Ann Shelton, selfie (pale green rose), 2021, pigment print, 117 x 89 cm (framed), edition of 6 + 2 AP. Courtesy of the artist and Two Rooms
Ann Shelton: A flower, a maverick
By Jo Bragg
The word “technology” is elastic, at times mean-ing an artefact an obdurate object—at others, an activity or process. This slippage of application presents opportunities to rethink contemporary and seemingly concrete historical categories.
Wild and intangible, the flower, as with the garden, is both thing and metaphor. Objects formed through cultivation. The importance of aliveness, shifting forms and changing states at whim, is to go beyond what gender theorist Jack Halberstam identifies as the “technology of gender enforcement.”1
Ann Shelton’s photographic series, an invitation to dance, sees eight flowers immaculately presented—staged.
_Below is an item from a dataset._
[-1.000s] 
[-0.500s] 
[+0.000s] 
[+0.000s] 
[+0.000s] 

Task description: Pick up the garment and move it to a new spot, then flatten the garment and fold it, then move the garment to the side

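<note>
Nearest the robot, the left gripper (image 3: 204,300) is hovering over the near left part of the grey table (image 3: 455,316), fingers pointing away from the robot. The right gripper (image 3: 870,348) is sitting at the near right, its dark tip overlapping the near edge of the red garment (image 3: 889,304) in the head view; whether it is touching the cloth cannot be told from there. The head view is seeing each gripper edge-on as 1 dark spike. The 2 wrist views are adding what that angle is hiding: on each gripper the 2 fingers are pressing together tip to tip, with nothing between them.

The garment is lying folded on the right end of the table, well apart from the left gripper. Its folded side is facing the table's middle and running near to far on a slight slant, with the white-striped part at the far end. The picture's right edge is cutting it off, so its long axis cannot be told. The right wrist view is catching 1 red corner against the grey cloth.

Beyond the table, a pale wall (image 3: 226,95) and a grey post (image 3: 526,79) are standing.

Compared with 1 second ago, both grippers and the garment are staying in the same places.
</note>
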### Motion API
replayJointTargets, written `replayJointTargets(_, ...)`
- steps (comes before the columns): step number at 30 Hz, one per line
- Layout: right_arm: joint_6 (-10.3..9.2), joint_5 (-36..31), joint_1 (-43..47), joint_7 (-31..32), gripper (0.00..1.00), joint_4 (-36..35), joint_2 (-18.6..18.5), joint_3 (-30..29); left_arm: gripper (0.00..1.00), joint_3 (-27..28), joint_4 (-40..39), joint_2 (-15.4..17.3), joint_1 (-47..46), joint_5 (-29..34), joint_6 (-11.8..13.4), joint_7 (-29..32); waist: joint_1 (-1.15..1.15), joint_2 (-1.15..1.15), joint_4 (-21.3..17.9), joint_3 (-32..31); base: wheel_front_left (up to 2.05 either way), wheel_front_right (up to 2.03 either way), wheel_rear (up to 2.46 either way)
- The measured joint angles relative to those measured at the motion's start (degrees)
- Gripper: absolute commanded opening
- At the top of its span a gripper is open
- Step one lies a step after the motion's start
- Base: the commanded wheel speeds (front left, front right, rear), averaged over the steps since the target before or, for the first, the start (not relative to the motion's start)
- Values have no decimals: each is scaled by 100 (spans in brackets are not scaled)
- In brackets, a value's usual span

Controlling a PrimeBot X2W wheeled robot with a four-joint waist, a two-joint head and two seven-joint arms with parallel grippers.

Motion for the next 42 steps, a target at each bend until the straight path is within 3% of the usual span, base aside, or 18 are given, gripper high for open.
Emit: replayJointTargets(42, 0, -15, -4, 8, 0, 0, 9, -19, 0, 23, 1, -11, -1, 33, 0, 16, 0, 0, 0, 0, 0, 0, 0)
While not literal portraits of a person, these flowers have character. The title of the series takes its name from a work of historical fiction about the life of protofeminist Lola Montez (1821–1861). The invitation of each work is to learn something about history, the dance is in applying this to our contemporary times.
Notable for many things: a savvy self-promoter, writer, photographer and dancer; Montez is, famously, the first woman in history to be photographed smoking. The theatrics of each flower reference the authorial agency and sym-bolic potency of Montez as both a person, and as persona.
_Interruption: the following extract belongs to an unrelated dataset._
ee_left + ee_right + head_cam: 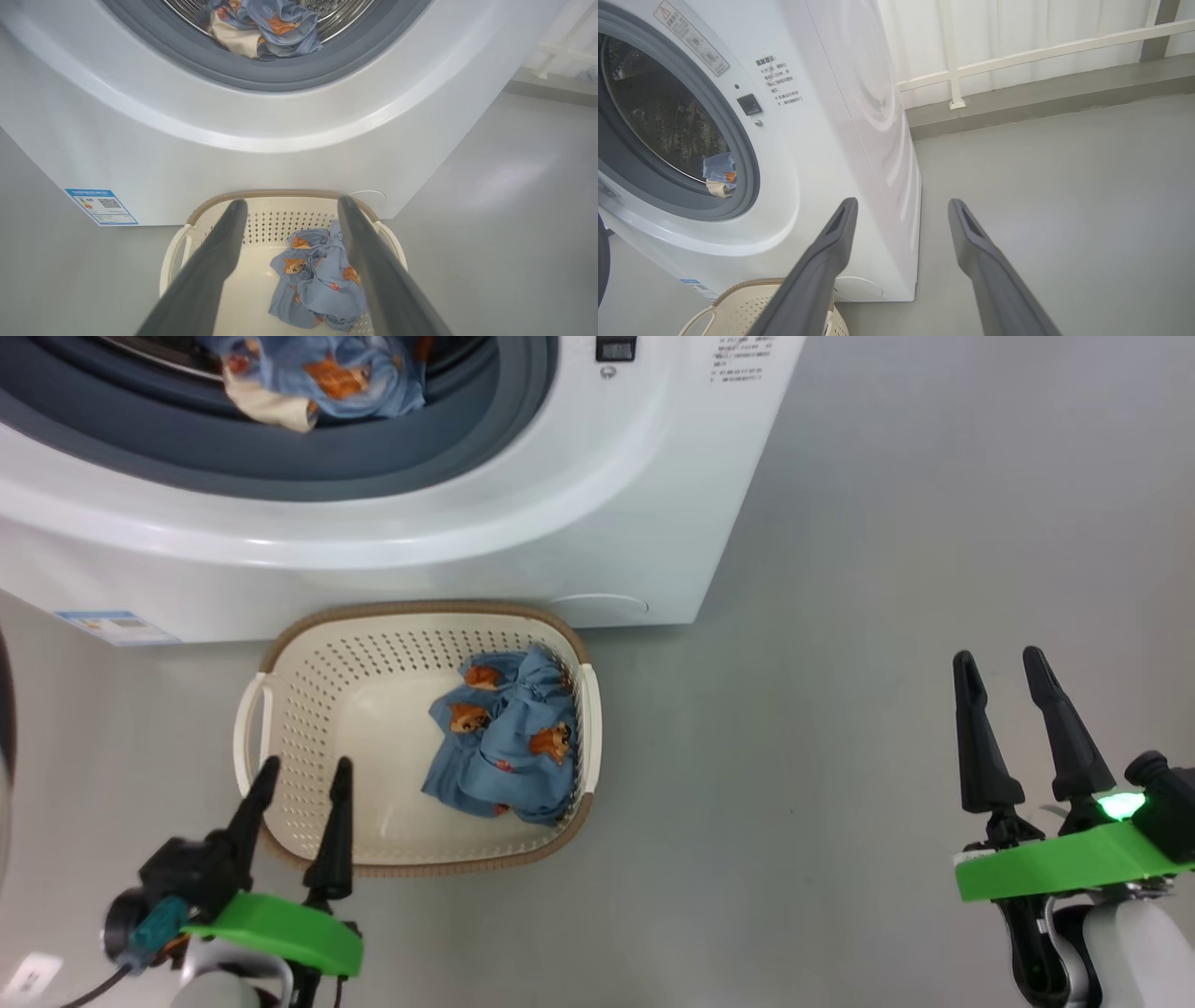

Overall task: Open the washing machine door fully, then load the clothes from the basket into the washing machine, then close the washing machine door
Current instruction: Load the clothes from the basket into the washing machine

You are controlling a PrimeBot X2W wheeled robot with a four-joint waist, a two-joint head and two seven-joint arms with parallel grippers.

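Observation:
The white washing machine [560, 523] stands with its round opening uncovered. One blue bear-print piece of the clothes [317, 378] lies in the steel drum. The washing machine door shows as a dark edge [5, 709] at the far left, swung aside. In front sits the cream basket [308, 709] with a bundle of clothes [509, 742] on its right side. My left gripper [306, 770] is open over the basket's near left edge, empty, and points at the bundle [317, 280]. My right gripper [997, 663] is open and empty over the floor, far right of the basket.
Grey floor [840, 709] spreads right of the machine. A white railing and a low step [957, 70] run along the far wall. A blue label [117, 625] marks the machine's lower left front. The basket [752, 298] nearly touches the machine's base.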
Often photographed with flowers in her hair, Montez is an enigmatic figure. A master of self-concept. A maverick who lived life so far beyond the ascribed roles for women, as dictated by the era in which she lived, that her life is now sensationalised: pop cultural in its reach and ability to be retold. Long before the everyday theatre of the ‘golden hour good lighting’ selfie, before the iPhone camera dictated that to live is to self-promote, Montez was telling the story of her life as it unfurled in real time. Her constant state of self-authorship is to be understood as an artistic tool fundamental to her as a person and artist in the 1800s.
Montez and the flower become a metaphor for power throughout an invitation to dance. The ‘garden’ too is coded—it is no coincidence that the etymology of the word ‘paradise’ is ‘walled garden,’ and that the walls around this garden are manyfold.
Rendered scentless and no longer able to scratch or cover our hands in dirt as flowers do.
When staged and displayed like beauty queens and pageant winners behind glass, the paradise of these images is to be found beyond the walls—in returning to the garden.
These photographs of flowers stand-in for a distant paradise: for the natural, the raw and the unadulterated. A timely reminder to reembrace the practical magic of living and consider the cultivation of one’s own self-concept.